Bureaucratic Theory by Max Weber
Max Weber, a renowned German sociologist, was the first person to use the term “bureaucracy” towards the end of the 19th. Max did not only use the word; he also believed that the bureaucratic management system is the most effective system to set up and run an organization. Hence, the bureaucratic management system was formulated to help achieve the goal of an organization and run the business efficiently. In this post, we shall discuss Max’s bureaucratic management theory in detail for a better understanding of the concept.
Bureaucratic Management – What the Theory Entails
Max Weber was able to discuss bureaucratic management from two different angles which are behavioral and structural. And having sound knowledge of both points will help managers, readers or management students understand the concept more.
From the behavioral angle, Max tried to establish that there is a hierarchy of division of authority and labor within an organization. But then, thing one needs to understand is that such systems, according to Max, function based on laid down rules.
Max’s structural point of view regarding management is another angle by which one can understand the bureaucratic management system. He established that the bureaucratic management system is an organized structure of the human relationship.
However, there is something unique about bureaucratic managers. They operate with a set of laid down rules created to guide employees. In the bureaucratic system, things are usually done in an organized manner. Rules and regulations are also made, and people are bound to follow them. In other words, any order issued by a higher authority must be obeyed by the subordinates for the smooth running of the said organization. So, in a nutshell, there is orderliness in a bureaucratic system, and things are done according to the laid down principles of the organization.
Max Weber had so much fate in the bureaucratic system and believed that it is the only way management can exercise total control over workers in an organization. And he felt the system could make achieving targeted goals or results, as well as boosting efficiency is possible.
Max’s theory placed more priorities on efficiency. And compared to some of the leaders we have today, Max was entirely different. His management style was based on strict rules in the workplace and separation of power. And if Max were here today, he would have heavily criticized many leaders and managers for being open to new ideas from subordinates and agree to flexible work arrangements that are against the bureaucratic system. He was more concerned with the speed, precision, knowledge of files, unity, reduction of personal cost and the total subordination of the employees.
Max Weber’s management style also regarded as bureaucratic management made it impossible for collaborations and creativity to thrive in the work environment. He wanted a system void of risk-taking or flexibility. Below are some of the focuses of the Max Weber bureaucratic management theory.
Accurate Record Keeping
Max Weber’s bureaucratic management theory was based on strict record keeping. On this note, managers are expected to take accurate records of things that happen within the said organization.
The idea is partly to tackle or prevent a possible reoccurrence of specific issues. Keeping detailed records of the responsibilities in an organization, according to Max’s theory will help to avoid any form of misunderstanding among employees. And when an employee calls in sick or turns up late for a shift for one reason or the other, managers are also expected to monitor the situation so that it does not end up becoming a habit.

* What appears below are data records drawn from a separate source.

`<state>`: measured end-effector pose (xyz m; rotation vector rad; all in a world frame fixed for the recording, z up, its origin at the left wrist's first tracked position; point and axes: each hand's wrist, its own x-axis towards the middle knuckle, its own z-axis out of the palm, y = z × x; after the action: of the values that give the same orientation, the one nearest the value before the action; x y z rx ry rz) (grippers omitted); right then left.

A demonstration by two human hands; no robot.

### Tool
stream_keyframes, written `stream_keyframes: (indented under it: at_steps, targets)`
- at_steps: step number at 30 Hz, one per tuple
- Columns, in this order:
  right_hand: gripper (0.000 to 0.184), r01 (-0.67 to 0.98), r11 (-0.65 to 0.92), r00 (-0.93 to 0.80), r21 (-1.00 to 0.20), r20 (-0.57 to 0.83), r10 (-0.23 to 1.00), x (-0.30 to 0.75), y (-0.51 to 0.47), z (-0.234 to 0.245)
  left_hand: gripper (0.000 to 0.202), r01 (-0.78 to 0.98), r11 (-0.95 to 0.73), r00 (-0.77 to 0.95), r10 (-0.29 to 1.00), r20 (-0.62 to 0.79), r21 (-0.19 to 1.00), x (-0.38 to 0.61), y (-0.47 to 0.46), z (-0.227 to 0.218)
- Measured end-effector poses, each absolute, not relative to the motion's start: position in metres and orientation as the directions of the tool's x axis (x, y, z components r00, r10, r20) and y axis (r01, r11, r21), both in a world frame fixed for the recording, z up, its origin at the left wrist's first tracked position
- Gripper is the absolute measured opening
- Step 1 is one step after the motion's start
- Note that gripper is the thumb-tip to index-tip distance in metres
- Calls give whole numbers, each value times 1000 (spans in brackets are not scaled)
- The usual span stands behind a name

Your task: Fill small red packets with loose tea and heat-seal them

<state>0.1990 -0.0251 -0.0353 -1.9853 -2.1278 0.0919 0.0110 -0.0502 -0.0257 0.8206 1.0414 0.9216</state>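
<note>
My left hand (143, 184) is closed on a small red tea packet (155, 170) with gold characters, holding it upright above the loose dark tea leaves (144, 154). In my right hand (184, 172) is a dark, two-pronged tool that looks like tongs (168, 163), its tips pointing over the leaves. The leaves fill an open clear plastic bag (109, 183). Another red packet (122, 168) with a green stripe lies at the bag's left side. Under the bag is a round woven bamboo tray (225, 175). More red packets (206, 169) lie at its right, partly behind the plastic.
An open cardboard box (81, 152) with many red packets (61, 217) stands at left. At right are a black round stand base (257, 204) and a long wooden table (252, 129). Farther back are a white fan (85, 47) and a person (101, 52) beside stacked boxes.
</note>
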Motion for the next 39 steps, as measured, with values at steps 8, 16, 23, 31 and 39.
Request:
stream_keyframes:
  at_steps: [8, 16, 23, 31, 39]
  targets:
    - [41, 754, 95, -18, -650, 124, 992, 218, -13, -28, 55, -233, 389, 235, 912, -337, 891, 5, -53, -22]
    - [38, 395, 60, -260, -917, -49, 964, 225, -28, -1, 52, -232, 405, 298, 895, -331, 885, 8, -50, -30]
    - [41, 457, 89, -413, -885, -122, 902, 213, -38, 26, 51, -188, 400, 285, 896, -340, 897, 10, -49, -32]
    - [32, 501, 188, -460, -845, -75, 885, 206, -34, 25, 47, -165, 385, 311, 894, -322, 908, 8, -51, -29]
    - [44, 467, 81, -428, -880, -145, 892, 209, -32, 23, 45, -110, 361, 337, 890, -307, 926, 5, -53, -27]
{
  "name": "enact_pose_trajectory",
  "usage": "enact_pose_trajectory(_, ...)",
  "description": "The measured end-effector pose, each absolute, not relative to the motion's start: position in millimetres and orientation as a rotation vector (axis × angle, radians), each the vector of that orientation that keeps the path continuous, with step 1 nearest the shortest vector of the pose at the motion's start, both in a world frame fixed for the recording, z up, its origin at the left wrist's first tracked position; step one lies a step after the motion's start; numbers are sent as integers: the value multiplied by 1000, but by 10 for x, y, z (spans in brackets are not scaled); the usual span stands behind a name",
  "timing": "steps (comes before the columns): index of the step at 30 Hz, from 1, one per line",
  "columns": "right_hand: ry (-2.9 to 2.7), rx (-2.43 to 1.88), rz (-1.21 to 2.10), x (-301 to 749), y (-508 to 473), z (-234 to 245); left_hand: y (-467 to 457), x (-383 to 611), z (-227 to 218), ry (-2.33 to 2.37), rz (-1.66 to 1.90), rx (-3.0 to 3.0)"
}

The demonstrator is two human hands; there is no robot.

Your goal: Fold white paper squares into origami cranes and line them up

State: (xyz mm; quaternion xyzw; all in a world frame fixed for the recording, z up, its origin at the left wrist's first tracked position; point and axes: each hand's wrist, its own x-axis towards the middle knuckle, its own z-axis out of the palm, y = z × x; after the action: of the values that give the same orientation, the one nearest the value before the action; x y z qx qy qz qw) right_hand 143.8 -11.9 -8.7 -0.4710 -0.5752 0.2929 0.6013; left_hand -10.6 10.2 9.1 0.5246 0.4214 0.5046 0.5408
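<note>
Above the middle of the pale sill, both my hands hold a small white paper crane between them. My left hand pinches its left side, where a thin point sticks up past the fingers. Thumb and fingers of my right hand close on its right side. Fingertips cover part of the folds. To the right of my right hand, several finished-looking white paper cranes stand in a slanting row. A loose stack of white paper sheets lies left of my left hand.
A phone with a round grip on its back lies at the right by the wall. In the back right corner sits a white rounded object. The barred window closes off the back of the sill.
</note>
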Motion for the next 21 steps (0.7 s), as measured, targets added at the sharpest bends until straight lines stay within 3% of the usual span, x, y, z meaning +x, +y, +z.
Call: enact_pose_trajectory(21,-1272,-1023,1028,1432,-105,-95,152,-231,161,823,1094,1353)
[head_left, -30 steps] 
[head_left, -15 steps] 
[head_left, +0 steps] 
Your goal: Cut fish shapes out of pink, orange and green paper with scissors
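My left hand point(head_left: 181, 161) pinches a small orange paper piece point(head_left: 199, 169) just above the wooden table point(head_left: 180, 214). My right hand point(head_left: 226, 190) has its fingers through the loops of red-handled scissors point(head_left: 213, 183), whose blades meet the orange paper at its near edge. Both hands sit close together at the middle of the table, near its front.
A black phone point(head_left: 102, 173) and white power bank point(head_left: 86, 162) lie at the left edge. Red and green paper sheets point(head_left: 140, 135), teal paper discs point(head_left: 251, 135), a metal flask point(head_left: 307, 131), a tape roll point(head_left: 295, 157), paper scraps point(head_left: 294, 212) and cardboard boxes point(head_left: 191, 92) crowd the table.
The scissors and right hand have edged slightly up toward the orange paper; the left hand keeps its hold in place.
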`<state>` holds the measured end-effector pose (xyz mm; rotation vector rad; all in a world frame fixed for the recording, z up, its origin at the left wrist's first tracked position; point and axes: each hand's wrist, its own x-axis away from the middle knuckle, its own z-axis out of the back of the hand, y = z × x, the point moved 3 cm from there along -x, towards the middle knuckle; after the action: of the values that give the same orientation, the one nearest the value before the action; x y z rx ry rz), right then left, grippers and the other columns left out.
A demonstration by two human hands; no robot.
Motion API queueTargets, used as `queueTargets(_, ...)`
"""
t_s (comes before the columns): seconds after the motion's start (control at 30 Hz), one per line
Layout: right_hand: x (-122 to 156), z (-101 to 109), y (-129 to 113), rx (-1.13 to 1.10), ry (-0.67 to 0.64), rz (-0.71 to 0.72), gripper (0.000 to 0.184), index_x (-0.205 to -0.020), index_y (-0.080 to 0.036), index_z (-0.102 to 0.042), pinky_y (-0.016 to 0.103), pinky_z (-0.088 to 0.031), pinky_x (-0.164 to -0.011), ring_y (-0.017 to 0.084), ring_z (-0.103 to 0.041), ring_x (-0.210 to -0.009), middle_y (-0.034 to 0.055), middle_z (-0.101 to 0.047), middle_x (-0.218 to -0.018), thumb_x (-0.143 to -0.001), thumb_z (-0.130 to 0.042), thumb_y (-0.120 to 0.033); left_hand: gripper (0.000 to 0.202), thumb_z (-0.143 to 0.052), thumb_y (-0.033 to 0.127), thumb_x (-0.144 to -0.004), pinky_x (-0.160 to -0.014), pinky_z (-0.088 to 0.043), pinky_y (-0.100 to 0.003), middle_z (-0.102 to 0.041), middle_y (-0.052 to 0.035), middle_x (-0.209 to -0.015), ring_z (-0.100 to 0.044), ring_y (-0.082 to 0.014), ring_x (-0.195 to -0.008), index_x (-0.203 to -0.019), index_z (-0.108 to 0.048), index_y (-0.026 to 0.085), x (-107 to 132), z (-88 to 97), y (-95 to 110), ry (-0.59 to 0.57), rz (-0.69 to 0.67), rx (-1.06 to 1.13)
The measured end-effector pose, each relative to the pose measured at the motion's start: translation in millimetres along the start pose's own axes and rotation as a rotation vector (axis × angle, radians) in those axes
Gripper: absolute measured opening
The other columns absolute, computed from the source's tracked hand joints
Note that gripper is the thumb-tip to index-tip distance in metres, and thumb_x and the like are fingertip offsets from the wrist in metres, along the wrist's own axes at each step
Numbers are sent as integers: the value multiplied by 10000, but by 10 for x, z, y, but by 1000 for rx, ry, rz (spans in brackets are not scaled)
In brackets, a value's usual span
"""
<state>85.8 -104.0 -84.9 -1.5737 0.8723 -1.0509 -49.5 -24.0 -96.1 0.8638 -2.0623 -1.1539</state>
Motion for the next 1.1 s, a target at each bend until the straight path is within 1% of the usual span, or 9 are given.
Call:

Managers can also request to know how subordinates are spending the time meant for work. So, workers, on the other hand, also need to keep a proper record of their hours as well as the progress of work.
Job Roles Delegated And Followed Strictly
Max Weber’s bureaucratic management theory focuses on is the delegation of responsibilities to subordinates or employees within an organization. Max believed that tasks should be assigned to workers based on their skill levels and the ability for efficiency. Plus there be nothing like a flexible role. In other words, each employee must be aware of their responsibilities and functions within the respective departments and organization at large and also stick to them.
Max believed that performing other duties outside an employee’s defined roles will lead to disruption of the hierarchy of authority. And as a result of that, collaboration in any form, as well as creative thinking is forbidden in the bureaucratic management system. And power distribution is also the order of the day. In other words, subordinates are mandated to report to those high above them.
Hire Based on Qualification Alone
Max Weber’s management style also includes hiring the ideal candidate for a job. He believed that fixing employees in job positions they are qualified for will enable them to be more efficient and deliver the expected result. Max’s theory also disregarded nepotism or a deviation from this management standard and believes that if someone is not qualified for a job, then the individual in question is not the perfect match for that position.
A candidate might be easygoing or have the ability to put on a good performance even in a team setting. But that does not mean that the said person is the perfect match for the job. Max Weber’s bureaucratic management leadership style places more emphasis on the fact that hiring decisions should be more on the experience and expertise of candidates.
Work-Related Relationship Permitted
Weber’s bureaucratic management system discourages personal relationships between workers, particularly during working hours. He believed that working hours should be used for work only and not to discuss personal issues.
Also, working relationships should be guided by rules and regulations according. His management theory also discouraged the sharing of ideas or collaborations during working hours. He believed that the work environment is not a social gathering. And for workers to be more efficient and productive, they must invest every minute of their working time on the job they are hired to do.